### DATASET EXTRACT
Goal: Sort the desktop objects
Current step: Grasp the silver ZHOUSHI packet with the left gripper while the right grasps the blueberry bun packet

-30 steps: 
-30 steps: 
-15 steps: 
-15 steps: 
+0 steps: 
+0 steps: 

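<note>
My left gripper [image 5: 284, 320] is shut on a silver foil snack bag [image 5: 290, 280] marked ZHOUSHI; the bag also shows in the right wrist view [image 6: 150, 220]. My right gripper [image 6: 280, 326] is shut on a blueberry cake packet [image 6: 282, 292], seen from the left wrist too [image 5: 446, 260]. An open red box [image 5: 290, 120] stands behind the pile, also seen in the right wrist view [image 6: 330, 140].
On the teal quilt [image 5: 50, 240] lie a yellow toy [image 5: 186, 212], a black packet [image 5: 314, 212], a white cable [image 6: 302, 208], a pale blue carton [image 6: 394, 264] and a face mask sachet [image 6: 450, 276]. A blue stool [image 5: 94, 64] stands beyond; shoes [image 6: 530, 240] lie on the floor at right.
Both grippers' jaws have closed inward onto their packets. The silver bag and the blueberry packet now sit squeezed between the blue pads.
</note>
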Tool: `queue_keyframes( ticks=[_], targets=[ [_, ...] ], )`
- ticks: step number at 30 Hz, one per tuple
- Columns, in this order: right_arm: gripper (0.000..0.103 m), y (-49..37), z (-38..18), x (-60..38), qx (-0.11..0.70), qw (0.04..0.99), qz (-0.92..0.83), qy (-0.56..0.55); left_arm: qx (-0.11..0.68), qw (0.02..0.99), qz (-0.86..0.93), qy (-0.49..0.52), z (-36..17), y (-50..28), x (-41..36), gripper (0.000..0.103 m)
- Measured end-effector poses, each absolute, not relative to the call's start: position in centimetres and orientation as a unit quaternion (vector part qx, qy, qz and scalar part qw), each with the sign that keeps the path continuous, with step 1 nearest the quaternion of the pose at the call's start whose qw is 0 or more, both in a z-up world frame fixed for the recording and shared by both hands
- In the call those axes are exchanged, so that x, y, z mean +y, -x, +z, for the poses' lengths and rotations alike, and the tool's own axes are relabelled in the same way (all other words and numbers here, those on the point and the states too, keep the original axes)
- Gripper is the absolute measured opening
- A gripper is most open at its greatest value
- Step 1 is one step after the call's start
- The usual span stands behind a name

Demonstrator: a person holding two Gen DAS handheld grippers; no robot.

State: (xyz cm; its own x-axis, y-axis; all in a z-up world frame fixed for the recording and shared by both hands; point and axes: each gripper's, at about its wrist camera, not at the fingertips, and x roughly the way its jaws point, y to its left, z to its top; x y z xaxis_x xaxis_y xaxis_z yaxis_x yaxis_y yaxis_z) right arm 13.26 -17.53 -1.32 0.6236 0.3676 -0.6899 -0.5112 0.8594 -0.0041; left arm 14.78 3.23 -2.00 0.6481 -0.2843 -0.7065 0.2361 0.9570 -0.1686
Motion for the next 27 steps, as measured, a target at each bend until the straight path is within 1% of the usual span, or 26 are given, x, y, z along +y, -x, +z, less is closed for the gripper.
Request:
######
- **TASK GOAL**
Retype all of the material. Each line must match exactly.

- **REPLY TO THE EXERCISE**
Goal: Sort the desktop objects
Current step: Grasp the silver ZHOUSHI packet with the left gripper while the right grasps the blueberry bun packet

-30 steps: 
-30 steps: 
-15 steps: 
-15 steps: 
+0 steps: 
+0 steps: 

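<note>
My left gripper [image 5: 284, 320] is shut on a silver foil snack bag [image 5: 290, 280] marked ZHOUSHI; the bag also shows in the right wrist view [image 6: 150, 220]. My right gripper [image 6: 280, 326] is shut on a blueberry cake packet [image 6: 282, 292], seen from the left wrist too [image 5: 446, 260]. An open red box [image 5: 290, 120] stands behind the pile, also seen in the right wrist view [image 6: 330, 140].
On the teal quilt [image 5: 50, 240] lie a yellow toy [image 5: 186, 212], a black packet [image 5: 314, 212], a white cable [image 6: 302, 208], a pale blue carton [image 6: 394, 264] and a face mask sachet [image 6: 450, 276]. A blue stool [image 5: 94, 64] stands beyond; shoes [image 6: 530, 240] lie on the floor at right.
Both grippers' jaws have closed inward onto their packets. The silver bag and the blueberry packet now sit squeezed between the blue pads.
</note>
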Tool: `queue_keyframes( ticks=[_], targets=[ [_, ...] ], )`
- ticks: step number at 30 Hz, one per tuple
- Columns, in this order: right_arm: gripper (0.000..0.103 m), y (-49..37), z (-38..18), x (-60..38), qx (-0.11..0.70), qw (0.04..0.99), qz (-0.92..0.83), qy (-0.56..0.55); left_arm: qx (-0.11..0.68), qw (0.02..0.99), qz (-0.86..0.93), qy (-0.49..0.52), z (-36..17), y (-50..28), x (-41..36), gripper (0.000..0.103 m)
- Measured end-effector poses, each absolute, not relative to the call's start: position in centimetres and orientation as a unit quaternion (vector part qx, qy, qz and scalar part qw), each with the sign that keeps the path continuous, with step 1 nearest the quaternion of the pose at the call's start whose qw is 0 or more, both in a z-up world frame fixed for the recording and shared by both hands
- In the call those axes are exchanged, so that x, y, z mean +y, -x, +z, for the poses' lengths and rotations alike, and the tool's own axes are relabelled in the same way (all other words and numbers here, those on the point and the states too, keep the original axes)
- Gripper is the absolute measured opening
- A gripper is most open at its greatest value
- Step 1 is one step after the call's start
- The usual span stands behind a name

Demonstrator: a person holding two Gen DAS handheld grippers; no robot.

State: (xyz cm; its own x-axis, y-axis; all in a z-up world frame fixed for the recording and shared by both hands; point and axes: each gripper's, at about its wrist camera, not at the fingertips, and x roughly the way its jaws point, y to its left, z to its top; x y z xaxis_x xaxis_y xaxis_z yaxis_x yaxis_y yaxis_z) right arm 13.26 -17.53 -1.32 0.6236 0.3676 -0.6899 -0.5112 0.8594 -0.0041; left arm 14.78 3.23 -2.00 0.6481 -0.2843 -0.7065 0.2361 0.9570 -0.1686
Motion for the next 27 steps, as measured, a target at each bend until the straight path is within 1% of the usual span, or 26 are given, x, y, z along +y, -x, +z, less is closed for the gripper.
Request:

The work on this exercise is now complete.